About this exercise: Starting at the line below with "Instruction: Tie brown" and stopping at the line with "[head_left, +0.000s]", please print each line exactly, those two included, and skip every picture.

Provided material:
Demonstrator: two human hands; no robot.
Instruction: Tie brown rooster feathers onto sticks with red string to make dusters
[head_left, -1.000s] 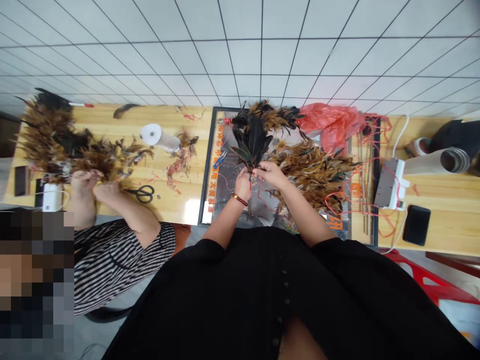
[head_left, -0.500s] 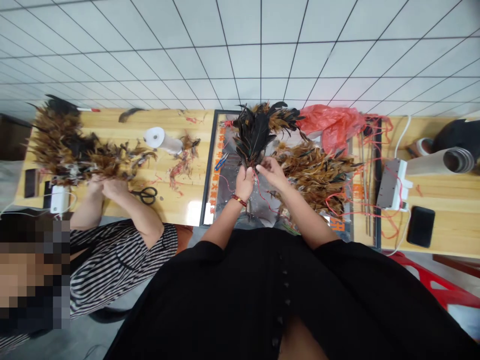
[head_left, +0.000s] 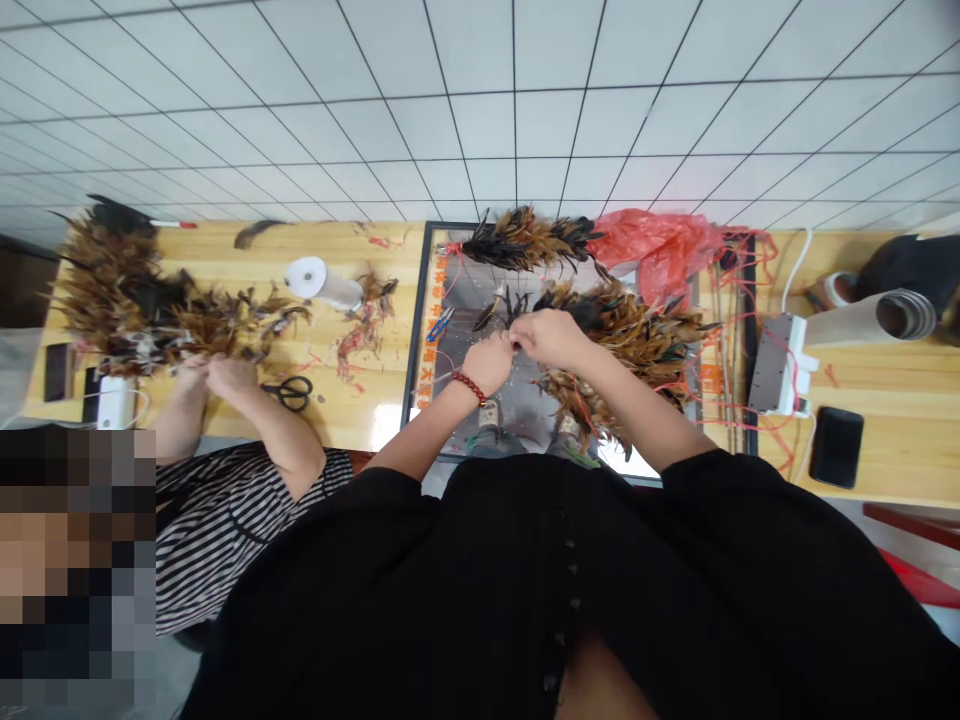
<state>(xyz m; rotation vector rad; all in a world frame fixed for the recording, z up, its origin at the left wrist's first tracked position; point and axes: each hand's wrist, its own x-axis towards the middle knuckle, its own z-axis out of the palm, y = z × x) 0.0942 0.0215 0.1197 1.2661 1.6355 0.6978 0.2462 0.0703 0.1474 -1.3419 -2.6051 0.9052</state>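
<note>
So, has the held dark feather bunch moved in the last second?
Yes: the dark feather bunch dropped lower, now clear of the far feather bundle it overlapped.

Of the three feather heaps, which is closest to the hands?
The brown heap on the grey mat, right beside the right hand. The bundle by the red bag lies farther back; the third heap is over by the co-worker.
</note>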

Solution for this exercise:
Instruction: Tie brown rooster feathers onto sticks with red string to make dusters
[head_left, -1.000s] 
[head_left, -0.500s] 
[head_left, +0.000s] 

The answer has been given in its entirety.